Task requirements = Retype every line of the data below, starting with the first and ending with the line that contains "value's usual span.", but leave out the pictures.

──────── The data

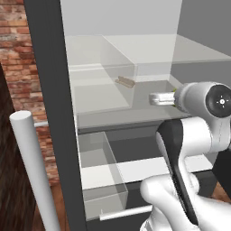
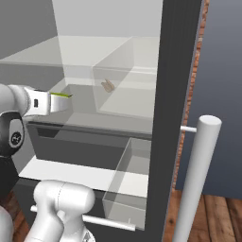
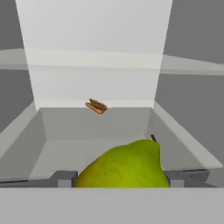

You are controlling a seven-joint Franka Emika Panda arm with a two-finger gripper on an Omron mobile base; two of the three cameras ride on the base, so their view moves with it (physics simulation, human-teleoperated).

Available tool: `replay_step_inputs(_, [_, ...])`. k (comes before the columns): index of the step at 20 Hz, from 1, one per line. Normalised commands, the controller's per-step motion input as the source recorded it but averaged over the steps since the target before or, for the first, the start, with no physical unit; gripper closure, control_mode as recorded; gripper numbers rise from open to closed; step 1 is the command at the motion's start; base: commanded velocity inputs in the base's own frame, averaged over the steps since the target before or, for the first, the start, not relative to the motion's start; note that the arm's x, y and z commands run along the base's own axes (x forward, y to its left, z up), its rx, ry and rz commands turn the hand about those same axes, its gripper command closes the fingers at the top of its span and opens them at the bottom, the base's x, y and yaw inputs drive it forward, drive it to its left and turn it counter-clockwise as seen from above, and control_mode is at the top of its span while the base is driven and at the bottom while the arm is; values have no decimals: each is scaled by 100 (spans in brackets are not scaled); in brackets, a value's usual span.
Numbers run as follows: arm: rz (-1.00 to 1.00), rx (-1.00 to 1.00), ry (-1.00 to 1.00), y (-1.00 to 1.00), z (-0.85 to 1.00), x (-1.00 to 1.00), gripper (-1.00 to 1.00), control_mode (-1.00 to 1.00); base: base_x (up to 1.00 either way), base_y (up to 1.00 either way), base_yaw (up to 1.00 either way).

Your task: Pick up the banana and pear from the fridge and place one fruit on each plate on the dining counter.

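fridge (image 1: 49, 113) open, arm reaching in. pear (image 3: 127, 166) sits between gripper (image 3: 120, 178) fingers, looks pinched, still inside fridge at shelf level. brown food (image 3: 96, 106) behind. carry to plate, then banana, both left.

The white arm reaches level and forward, elbow bent, its pincer (image 2: 64, 97) seemingly clamped on something, though the fingers are hardly visible.
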Motion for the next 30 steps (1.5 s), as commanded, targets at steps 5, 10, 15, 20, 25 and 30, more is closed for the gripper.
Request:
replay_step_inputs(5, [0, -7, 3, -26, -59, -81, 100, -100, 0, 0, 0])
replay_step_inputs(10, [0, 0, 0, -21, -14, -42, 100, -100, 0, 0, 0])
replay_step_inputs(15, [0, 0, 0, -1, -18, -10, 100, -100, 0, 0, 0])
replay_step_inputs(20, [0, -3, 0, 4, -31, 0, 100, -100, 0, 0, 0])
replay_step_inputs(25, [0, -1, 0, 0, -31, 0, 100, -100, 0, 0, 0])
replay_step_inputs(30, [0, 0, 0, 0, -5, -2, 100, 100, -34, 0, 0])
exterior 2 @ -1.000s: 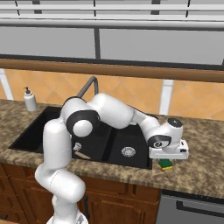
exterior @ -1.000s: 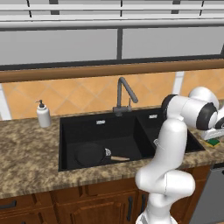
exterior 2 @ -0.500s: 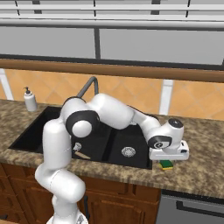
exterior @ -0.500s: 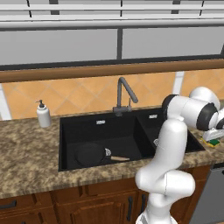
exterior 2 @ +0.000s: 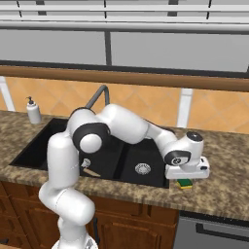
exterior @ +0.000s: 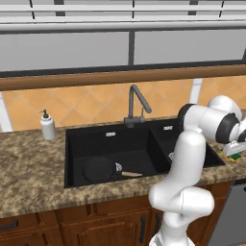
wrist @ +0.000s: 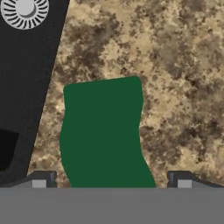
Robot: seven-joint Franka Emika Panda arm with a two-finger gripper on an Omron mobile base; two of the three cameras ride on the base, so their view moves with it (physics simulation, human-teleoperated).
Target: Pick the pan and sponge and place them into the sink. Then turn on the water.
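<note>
The sponge (wrist: 103, 131) lies green side up on the granite counter, just right of the black sink (wrist: 26, 70). My gripper (wrist: 111, 179) hangs straight over it, open, with one finger tip on each side and a gap to both. From the base, the gripper (exterior 2: 186, 178) sits low above the sponge (exterior 2: 185, 183) near the counter's front edge, and the sponge (exterior: 234, 154) peeks out under the hand. The black pan (exterior: 98, 169) rests in the sink's (exterior: 96, 141) left basin, its wooden handle pointing right. No stream runs from the faucet (exterior: 137, 103).
A white soap dispenser (exterior: 47, 126) stands on the counter left of the sink. The right basin's silver drain (exterior 2: 142, 168) lies beside my forearm. A tiled backsplash and a wooden ledge run behind the faucet (exterior 2: 97, 95).
The hand has sunk a little toward the sponge. Pan and sponge have not moved.
</note>
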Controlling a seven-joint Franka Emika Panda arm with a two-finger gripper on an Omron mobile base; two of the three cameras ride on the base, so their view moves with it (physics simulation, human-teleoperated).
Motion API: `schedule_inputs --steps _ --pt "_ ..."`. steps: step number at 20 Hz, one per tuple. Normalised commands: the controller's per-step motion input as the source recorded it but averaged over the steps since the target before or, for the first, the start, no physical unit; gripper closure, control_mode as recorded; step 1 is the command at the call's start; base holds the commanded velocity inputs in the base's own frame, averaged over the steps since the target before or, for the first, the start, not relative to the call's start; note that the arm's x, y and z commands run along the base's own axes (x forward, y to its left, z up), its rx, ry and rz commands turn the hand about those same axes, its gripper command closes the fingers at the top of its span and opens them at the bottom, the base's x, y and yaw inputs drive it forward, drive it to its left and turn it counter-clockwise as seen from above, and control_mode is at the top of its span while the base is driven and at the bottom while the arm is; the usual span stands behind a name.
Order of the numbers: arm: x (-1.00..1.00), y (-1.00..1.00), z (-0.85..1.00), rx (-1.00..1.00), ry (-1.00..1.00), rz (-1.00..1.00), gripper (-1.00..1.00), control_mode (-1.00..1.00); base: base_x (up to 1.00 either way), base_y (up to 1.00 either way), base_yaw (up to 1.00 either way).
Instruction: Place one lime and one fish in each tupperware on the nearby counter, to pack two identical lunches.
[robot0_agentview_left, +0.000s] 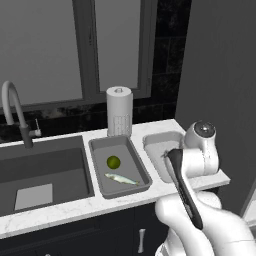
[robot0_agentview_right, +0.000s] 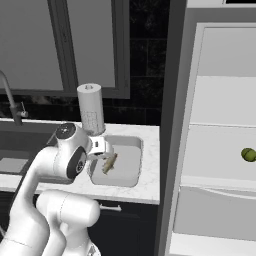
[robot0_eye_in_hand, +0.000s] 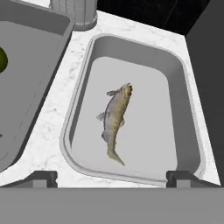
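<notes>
Two grey tupperware tubs stand side by side on the white counter (robot0_agentview_left: 60, 210). The left tupperware (robot0_agentview_left: 98, 170) holds a green lime (robot0_agentview_left: 113, 162) and a silvery fish (robot0_agentview_left: 121, 179). In the right tupperware (robot0_eye_in_hand: 186, 100) a brownish fish (robot0_eye_in_hand: 115, 122) lies alone on the floor of the tub. My gripper (robot0_eye_in_hand: 112, 177) hovers just above that tub's near rim, open, its tips far apart with nothing between them. From the right base view the hand (robot0_agentview_right: 101, 149) hangs over the same tub (robot0_agentview_right: 131, 172) beside the fish (robot0_agentview_right: 109, 163). Another lime (robot0_agentview_right: 248, 154) rests on a fridge shelf.
A dark sink basin (robot0_agentview_left: 40, 170) with a curved faucet (robot0_agentview_left: 12, 110) lies left of the tubs. A paper towel roll (robot0_agentview_left: 119, 111) stands behind them against the window wall. The open fridge (robot0_agentview_right: 220, 100) with pale shelves rises at the counter's right end.
</notes>
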Motion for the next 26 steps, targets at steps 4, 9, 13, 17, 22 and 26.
schedule_inputs --steps 4,9,13,17,22,26 --pt "-1.0 0.0 0.07 0.0 -0.09 0.0 -1.0 -1.0 0.0 0.0 0.0" --pt "-1.0 0.1 0.02 0.0 -0.11 0.0 -1.0 -1.0 0.0 0.0 0.0" --pt "-0.7 0.28 -0.18 0.0 -0.05 0.0 -1.0 1.0 -0.24 0.13 0.0" --pt "0.0 0.0 0.0 0.0 0.0 0.0 -1.0 1.0 -1.0 0.33 0.0" --pt "0.0 0.0 0.0 0.0 0.0 0.0 -1.0 1.0 -1.0 -0.41 -0.03" --pt "0.0 0.0 0.0 0.0 0.0 0.0 -1.0 1.0 -0.91 -1.0 -0.07"
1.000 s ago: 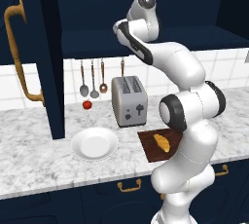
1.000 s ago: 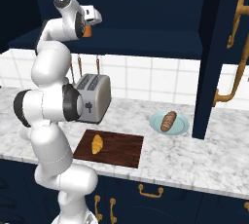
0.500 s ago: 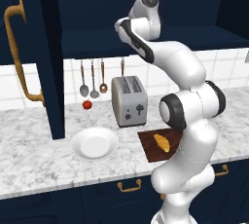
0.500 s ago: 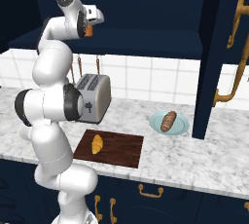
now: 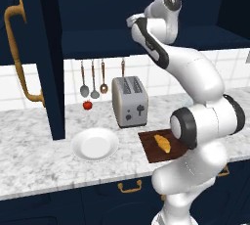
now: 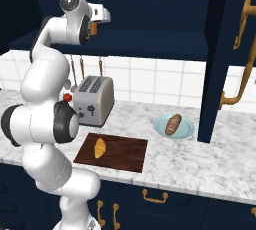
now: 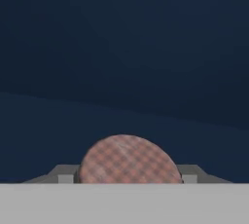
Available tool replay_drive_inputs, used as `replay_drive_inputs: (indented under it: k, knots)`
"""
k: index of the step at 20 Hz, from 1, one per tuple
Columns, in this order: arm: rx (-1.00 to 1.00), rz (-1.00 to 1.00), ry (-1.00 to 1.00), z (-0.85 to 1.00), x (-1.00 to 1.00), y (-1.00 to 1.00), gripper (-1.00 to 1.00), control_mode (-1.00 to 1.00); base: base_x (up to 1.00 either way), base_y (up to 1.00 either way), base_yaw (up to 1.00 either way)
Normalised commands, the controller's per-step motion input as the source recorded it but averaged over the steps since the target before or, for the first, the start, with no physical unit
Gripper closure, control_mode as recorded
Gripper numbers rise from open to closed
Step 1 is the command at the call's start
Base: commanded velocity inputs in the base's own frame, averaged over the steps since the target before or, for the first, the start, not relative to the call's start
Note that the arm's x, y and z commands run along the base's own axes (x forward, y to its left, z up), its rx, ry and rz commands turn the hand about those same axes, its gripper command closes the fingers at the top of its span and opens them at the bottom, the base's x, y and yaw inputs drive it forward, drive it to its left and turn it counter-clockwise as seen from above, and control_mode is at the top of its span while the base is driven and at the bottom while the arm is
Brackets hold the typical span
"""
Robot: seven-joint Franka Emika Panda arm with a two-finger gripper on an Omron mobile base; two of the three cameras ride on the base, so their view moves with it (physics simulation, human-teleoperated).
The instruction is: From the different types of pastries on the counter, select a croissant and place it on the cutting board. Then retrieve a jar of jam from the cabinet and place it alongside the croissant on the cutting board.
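Observation:
High inside the open navy cabinet (image 6: 150, 9), my gripper (image 6: 95, 26) is shut on the jar of jam (image 6: 92, 28), an orange-brown jar. In the hand view its round patterned lid (image 7: 129, 160) sits between my fingertips (image 7: 65, 175), with the dark cabinet interior behind it. The golden croissant (image 5: 162, 143) (image 6: 100, 147) lies on the dark wooden cutting board (image 5: 150, 154) (image 6: 125, 155) on the marbled counter (image 6: 180, 159), in front of the toaster. A brown bun (image 6: 173, 124) rests on a pale plate (image 6: 185, 132) to the board's right.
The silver toaster (image 5: 129, 101) (image 6: 92, 99) stands behind the board. Utensils (image 5: 93, 79) and a red ornament (image 5: 87, 105) hang at the tiled wall. An empty white plate (image 5: 95, 145) lies left of the board. Open cabinet doors (image 5: 49, 57) (image 6: 220, 59) with brass handles flank the arm.
The jaws have closed from wide open onto the jar. The arm has hardly moved, and the croissant, board and plates lie as before.

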Motion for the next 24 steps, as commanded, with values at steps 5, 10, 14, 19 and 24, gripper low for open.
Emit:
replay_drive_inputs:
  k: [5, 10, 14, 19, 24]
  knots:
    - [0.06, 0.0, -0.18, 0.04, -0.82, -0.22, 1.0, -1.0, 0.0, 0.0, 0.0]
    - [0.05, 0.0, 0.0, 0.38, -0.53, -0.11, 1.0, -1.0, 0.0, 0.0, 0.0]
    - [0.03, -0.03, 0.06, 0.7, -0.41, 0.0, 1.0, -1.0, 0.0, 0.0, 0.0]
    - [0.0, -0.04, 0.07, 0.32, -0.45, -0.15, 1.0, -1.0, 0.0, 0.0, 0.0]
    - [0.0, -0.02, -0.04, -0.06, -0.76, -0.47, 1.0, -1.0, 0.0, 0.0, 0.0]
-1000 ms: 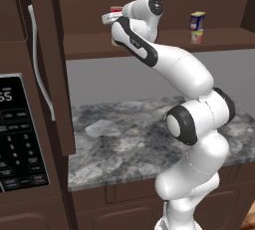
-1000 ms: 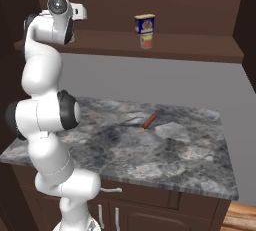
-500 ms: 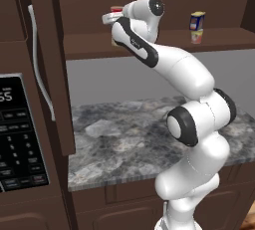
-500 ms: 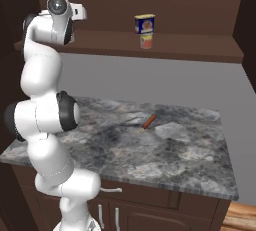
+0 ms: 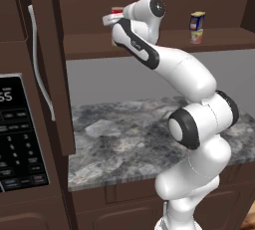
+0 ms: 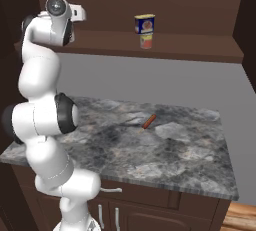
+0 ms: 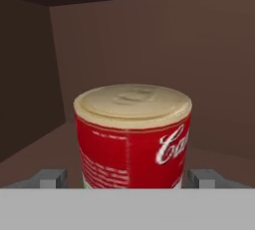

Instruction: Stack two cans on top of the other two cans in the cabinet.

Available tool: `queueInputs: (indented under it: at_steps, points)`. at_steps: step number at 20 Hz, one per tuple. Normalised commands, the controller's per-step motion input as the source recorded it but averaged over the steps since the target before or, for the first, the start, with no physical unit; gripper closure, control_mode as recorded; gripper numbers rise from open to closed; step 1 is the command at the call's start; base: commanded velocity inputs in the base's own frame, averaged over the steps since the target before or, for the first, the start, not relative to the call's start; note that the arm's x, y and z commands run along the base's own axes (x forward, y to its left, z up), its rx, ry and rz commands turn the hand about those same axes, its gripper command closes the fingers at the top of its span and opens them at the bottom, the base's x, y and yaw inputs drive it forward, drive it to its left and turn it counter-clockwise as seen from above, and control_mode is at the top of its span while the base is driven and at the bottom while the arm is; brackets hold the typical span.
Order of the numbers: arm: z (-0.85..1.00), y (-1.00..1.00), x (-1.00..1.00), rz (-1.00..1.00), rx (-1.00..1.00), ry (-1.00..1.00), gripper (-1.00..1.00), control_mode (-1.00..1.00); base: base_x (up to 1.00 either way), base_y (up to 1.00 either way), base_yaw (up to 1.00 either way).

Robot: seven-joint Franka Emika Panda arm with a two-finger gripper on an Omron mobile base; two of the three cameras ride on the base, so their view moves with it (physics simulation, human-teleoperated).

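A round can [image 7: 132, 139] with a red side, white script and a cream lid stands between my gripper's [image 7: 128, 179] two grey fingertips [image 7: 50, 178], with a small gap on its left side. Its red top [image 5: 117, 11] peeks over my hand at the shelf's left end. The gripper [image 5: 110, 21] [image 6: 79, 12] is open and hovers well above the shelf board [image 5: 224, 40]. What the can rests on is hidden. Farther right, the blue tin [image 5: 197, 21] [image 6: 144, 24] sits on the small pale-yellow can [image 5: 196, 37] [image 6: 145, 41].
The cabinet's tall door [image 5: 52, 89] with its white bar handle [image 5: 37, 59] stands open at the left. A black keypad appliance [image 5: 20, 129] sits below it. On the granite counter [image 6: 190, 150] lies a small reddish-brown stick-shaped item [image 6: 149, 121].
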Motion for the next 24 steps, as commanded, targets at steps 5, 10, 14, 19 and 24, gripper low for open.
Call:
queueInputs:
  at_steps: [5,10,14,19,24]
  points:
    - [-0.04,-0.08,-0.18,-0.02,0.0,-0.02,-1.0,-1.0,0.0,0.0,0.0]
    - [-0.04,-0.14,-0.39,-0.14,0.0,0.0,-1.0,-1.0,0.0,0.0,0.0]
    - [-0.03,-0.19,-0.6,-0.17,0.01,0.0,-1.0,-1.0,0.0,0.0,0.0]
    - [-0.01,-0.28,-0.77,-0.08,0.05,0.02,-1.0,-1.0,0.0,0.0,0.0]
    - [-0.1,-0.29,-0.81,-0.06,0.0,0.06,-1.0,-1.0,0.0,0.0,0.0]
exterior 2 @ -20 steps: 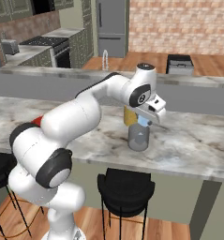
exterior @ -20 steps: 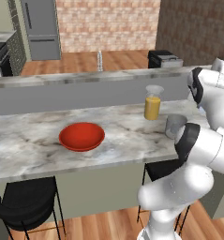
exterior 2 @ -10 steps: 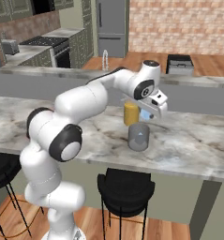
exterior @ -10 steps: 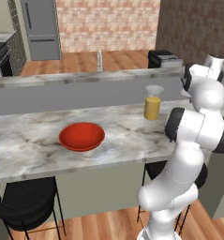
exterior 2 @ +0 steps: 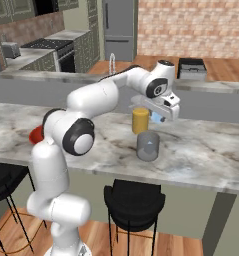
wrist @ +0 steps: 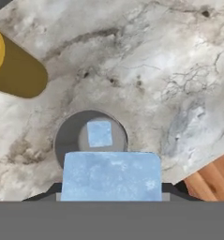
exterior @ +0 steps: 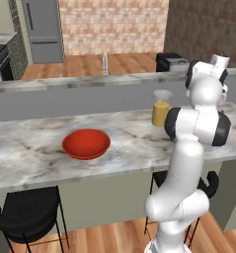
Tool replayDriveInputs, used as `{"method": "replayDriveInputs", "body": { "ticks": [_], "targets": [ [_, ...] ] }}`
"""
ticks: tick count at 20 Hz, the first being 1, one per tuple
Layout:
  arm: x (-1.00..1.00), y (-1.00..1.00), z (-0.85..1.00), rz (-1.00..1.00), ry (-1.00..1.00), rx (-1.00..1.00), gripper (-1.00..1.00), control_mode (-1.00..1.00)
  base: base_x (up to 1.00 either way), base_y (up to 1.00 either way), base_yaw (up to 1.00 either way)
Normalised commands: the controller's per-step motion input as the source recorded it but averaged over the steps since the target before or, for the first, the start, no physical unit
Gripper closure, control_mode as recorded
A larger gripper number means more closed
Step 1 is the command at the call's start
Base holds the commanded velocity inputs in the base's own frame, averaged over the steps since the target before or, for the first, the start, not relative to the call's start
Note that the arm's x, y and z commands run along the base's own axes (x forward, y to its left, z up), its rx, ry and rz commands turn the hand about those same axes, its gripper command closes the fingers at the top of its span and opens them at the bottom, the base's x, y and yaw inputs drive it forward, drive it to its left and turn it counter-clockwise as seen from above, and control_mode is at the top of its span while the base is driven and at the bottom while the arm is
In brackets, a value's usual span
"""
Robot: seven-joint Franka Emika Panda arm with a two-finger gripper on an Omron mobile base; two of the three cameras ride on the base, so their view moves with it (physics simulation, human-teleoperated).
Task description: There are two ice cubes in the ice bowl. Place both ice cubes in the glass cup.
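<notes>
My gripper [exterior 2: 160,116] is shut on a pale-blue ice cube [exterior 2: 157,118] and hangs just above the glass cup [exterior 2: 148,146]. In the hand view the held ice cube [wrist: 111,176] sits large between the fingertips, over the near rim of the glass cup [wrist: 66,136]. A second ice cube [wrist: 100,133] lies at the bottom of the cup. The red ice bowl [exterior: 86,144] stands to the left on the marble counter, its inside plain red. My arm hides the cup in the left base view.
A taller glass of orange liquid [exterior 2: 140,120] stands close behind the cup, also lying at the left of the hand view as the orange glass [wrist: 15,70]. A raised grey ledge [exterior: 90,94] runs behind the counter. The counter's front edge [wrist: 197,164] is near the cup.
The arm's links have swung more upright. The hand stays over the glass cup with the ice cube still in its grip, only slightly higher.
</notes>
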Motion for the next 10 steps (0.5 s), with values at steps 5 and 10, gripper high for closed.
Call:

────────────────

Result below =
You are controlling a seven-joint Franka Emika Panda arm with a two-finger gripper on an Omron mobile base; two of the three cameras ride on the base, so their view moves with it (physics simulation, human-teleoperated).

Available tool: `replay_step_inputs(_, [_, ...])`. k (comes before the columns): index of the step at 20 Hz, from 1, one per line. Normalised commands, the controller's per-step motion input as the source recorded it but averaged over the steps since the target before or, for the first, the start, with no physical unit; gripper closure, control_mode as recorded; gripper numbers rise from open to closed; step 1 is the command at the motion's start; base: commanded velocity inputs in the base's own frame, averaged over the steps since the target before or, for the first, the start, not relative to the motion's start; note that the arm's x, y and z commands run along the base's own axes (x forward, y to its left, z up), its rx, ry and rz commands turn the hand about those same axes, its gripper command closes the fingers at the top of its span and opens them at the bottom, the base's x, y and yaw inputs drive it forward, drive it to its left and turn it counter-clockwise as seen from above, and control_mode is at the top of its span while the base is driven and at the bottom while the arm is; values have no decimals: each is scaled by 100 (spans in brackets are not scaled); in brackets, a value's usual span.

What needed an answer now has one.